There are two .ipynb
Jupyter Notebooks in the Notebooks Folder.
- The
Movie Analysis - onClick Graph Rendering.ipynb
Jupyter Notebook has comprehensive tools in the form of Class Instances and FUnctions for analyzing movie scripts, with a particular example focused on the "X-Men" movie
- The
Model Training - BERT text classification & prediction.ipynb
Jupyter Notebook involves fine-tuning the BERT and RoBERTa models and using the models for various purposes with examples. The primary tasks are predicting IMDb user ratings, classifying genres, and predicting age restrictions based on movie scripts. For the purposes of demonstration a wide variety of paragraphical explanations and examples like movies, reddit posts and songs have been taken into consideration for the notebook.

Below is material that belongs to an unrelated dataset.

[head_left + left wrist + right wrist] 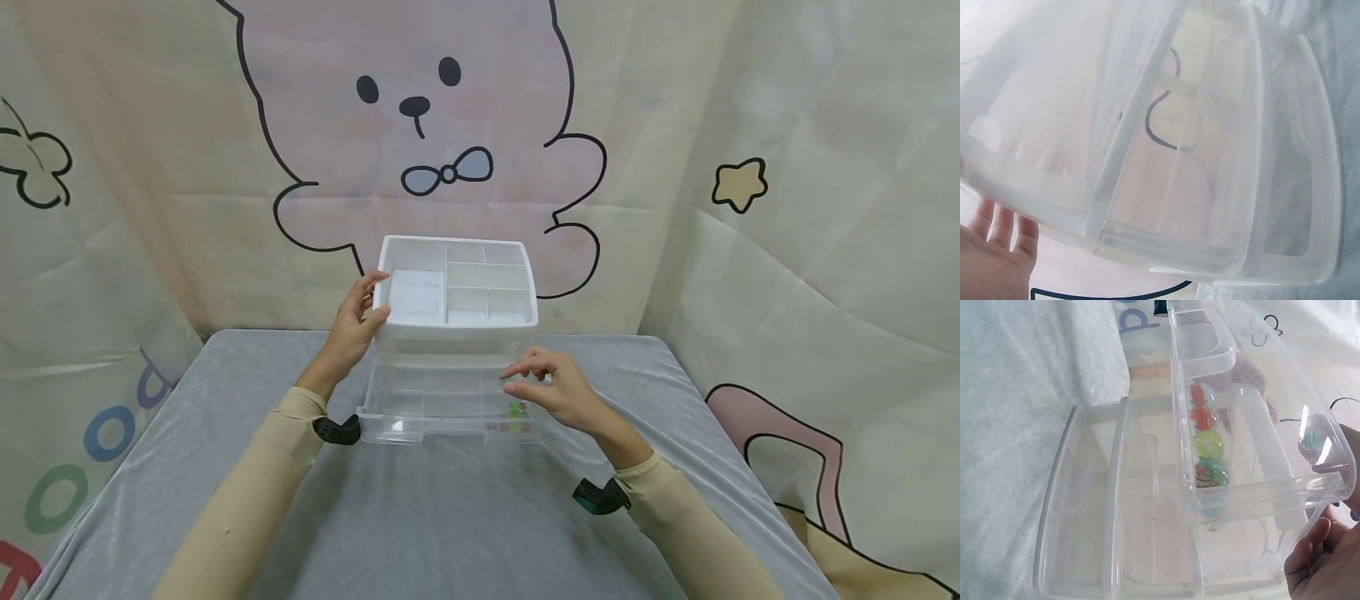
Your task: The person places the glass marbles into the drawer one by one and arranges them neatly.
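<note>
A clear plastic drawer box with a white compartmented top tray [491, 276] stands on the table, one lower drawer [397, 427] pulled out. My left hand [352, 329] grips the box's upper left side; in the left wrist view its fingers [1000, 228] lie against the rim. Over the right end of the pulled-out drawer, my right hand [558, 390] pinches a small greenish marble [1311, 441], seen through the clear wall in the right wrist view. Several glass marbles, red, yellow and green [1209, 445], line up inside the drawer along its front.
Grey cloth covers the table [450, 517]. Behind it hangs a printed curtain [637, 125] with a bear. Other drawers of the box [1085, 506] are pushed in. Black wrist straps [602, 497] are on both forearms.
</note>
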The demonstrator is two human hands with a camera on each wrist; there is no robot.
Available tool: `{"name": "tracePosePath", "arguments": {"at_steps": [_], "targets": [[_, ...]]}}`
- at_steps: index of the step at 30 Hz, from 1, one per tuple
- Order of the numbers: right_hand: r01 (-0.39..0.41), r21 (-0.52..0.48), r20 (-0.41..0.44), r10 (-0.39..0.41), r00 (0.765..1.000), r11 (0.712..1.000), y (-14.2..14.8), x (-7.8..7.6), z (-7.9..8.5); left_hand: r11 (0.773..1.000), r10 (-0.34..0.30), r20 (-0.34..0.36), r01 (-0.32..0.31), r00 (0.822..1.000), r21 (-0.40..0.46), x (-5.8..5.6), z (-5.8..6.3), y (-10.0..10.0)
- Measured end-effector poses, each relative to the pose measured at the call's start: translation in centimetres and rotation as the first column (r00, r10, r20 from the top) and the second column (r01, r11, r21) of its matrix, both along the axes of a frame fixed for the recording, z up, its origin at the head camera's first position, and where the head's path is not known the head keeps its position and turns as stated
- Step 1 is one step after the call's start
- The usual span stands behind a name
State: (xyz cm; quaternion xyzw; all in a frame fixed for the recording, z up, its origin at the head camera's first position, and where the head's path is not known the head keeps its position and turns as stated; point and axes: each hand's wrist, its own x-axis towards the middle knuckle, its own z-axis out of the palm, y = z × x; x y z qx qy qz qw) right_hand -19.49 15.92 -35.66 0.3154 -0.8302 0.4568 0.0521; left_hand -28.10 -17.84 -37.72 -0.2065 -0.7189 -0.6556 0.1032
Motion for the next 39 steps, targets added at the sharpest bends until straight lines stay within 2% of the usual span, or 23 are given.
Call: {"name": "tracePosePath", "arguments": {"at_steps": [12, 33, 39], "targets": [[0.005, 0.05, 0.035, -0.007, 0.999, 0.999, -0.28, 0.21, 0.51, 1.0, 0.008, 0.007, -0.008, 1.0, -0.017, 0.01, -0.01, -0.02], [0.006, 0.069, 0.044, -0.009, 0.999, 0.998, -0.47, 0.55, 0.93, 1.0, 0.0, 0.014, 0.0, 1.0, -0.017, -0.04, -0.03, 0.04], [-0.003, 0.065, 0.021, 0.002, 1.0, 0.998, -0.14, 0.48, 0.81, 1.0, 0.0, 0.018, 0.0, 1.0, -0.009, 0.1, 0.05, 0.04]]}}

This repository also presents OfficeGPT, a fine-tuned implementation of DialoGPT specifically designed to generate dialogue in the style of characters from the popular American television series "The Office." By leveraging existing resources, the model has been trained to capture the unique speech patterns and conversational dynamics of the show's characters.
OfficeGPT.Walkthrough.Video.mp4
Training Methodology: OfficeGPT employs a fine-tuning approach based on the DialoGPT architecture. The model was iteratively trained on a dataset of approximately 45,000 dialogue lines spanning all nine seasons of "The Office." This dataset was carefully curated to represent the speech of various characters, ensuring a comprehensive understanding of the show's dialogue style.
Implementation Details: A Jupyter Notebook (.ipynb) file, approximately 75 MB in size, is included in this repository. This notebook outlines the training process and is customized to work with a separate CSV script containing the dialogue dataset. The script can be downloaded from the following [public repository]([url](https://www.kaggle.com/datasets/nasirkhalid24/the-office-us-
Model Size and Availability: Due to the significant size (over 9 GB) of the trained OfficeGPT model, it has not been included in this repository for practical reasons. However, the provided Jupyter Notebook offers a comprehensive guide for those interested in replicating the training process and generating their own "Office"-inspired dialogues.